Um país que surge no conjunto de sua produção como culturalmente complexo. Para Mário, não interessava projetar ou inventar uma imagem do Brasil. Seu esforço foi justamente revelar o processo histórico em suas condições problemáticas. No lugar de idealizar a cultura, mostrou sua constituição, e em vez de inventar uma história, propôs olhar e enfrentar a história que nos foi legada. A síntese está em Macunaíma e suas múltiplas identidades. De acordo com Moraes, não se trata de um herói sem nenhum caráter, mas de um herói que busca sua definição.
O professor vê a obra de Mário como um questionamento contínuo, incontornavelmente aberta e atravessada por gestos de engajamento. “Apesar de podermos ver Macunaíma em uma dimensão estética, ele é um fundamento político da nossa realidade”, analisa. Trabalho de um intelectual desassossegado, original e inovador, interessado em cinema, música, fotografia, artes visuais, antropologia, folclore. “Por qual assunto ele não se interessou?”, questiona o docente.
E também propositor de uma obra e um pensamento sobre o Brasil, indica Moraes. Um legado que impressiona o professor por sua longevidade e capacidade de continuar gerando interrogações. A chave para Mário seguir tão atual, quase 80 anos depois de sua morte, pode estar nas próprias palavras que o modernista escreveu ao irmão, pouco antes de sua morte, conforme sugere Moraes.
Nesta carta, Mário olha para sua enorme biblioteca, com 17 mil volumes, para sua coleção de artes visuais – com exemplares de Anita Malfatti, Candido Portinari e Tarsila do Amaral – seus documentos e cartas e tece considerações a respeito do futuro do acervo. Vai indicando para onde gostaria que cada conjunto fosse. E diz que não doaria nada por vaidade e nem gostaria de alarde. Doaria apenas porque nunca colecionou para si mesmo, mas imaginando-se simplesmente na salvaguarda de obras que pertenciam ao país. Fazia assim de toda a cultura reunida em vida um bem público.
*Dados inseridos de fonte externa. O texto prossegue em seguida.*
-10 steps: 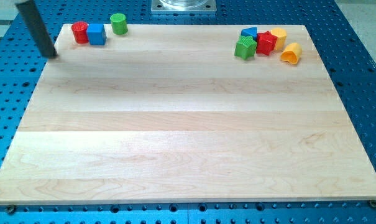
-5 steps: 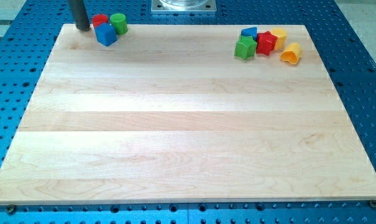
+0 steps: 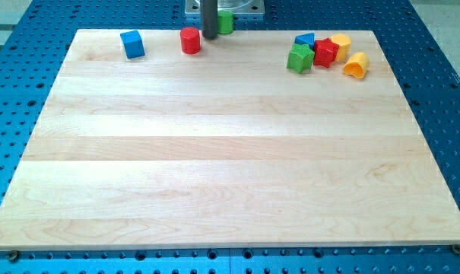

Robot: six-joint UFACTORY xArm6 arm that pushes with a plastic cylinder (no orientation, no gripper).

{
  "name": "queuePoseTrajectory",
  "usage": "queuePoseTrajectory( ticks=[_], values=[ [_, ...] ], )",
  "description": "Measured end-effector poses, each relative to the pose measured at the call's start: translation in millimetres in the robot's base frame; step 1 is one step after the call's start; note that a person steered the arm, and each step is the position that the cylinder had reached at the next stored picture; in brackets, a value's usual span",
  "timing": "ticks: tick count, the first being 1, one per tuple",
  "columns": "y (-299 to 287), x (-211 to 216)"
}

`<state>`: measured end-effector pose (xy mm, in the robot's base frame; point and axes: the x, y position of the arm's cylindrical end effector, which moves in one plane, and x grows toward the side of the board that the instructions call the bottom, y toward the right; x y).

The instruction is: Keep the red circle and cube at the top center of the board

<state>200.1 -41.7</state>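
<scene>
Tool: my tip [image 3: 210,36], the lower end of a straight dark rod, rests at the top centre of the worktop [image 3: 230,175]; it is a bare rod with nothing to open or close, and it grips nothing.
Red cylinder: the red circle block [image 3: 190,40] stands just to the view's left of my tip, close beside it; whether they touch cannot be told.
Blue cube: the blue cube [image 3: 132,44] sits well to the view's left of my tip, apart from the red cylinder.
Green block: a green block [image 3: 226,22] sits just to the view's right of the rod, at the worktop's top edge, partly hidden.
Far cluster: well to the view's right of my tip, a green block [image 3: 299,58], a blue block [image 3: 305,39], a red block [image 3: 325,52], a yellow block [image 3: 341,45] and an orange block [image 3: 356,66] are grouped together.
</scene>
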Motion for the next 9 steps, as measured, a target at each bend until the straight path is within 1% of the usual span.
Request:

De fato, sua biblioteca, as obras de arte colecionadas, os documentos, cartas e manuscritos estão hoje no IEB. A instituição ainda não existia quando faleceu em 1945 mas, pode-se dizer que sua vontade foi plenamente realizada. A coleção pertence ao público e está disponível para consulta. É a herança de um projeto estético, intelectual e político que deixou aspectos renovados da cultura e expressou um desejo de democratizá-la, segundo Moraes.
“É o pensamento de alguém devotado a constituir uma experiência coletiva pública”, afirma o professor. “O que esse intelectual deixou para a gente, além da documentação, foram interpretações do Brasil, com vistas a transformá-lo, torná-lo menos injusto e favorecer uma democratização da cultura”. Se ainda não atingimos plenamente todos esses ideais, o legado de Mário continua aí para nos inspirar e mostrar o caminho. Basta consultá-lo. É público.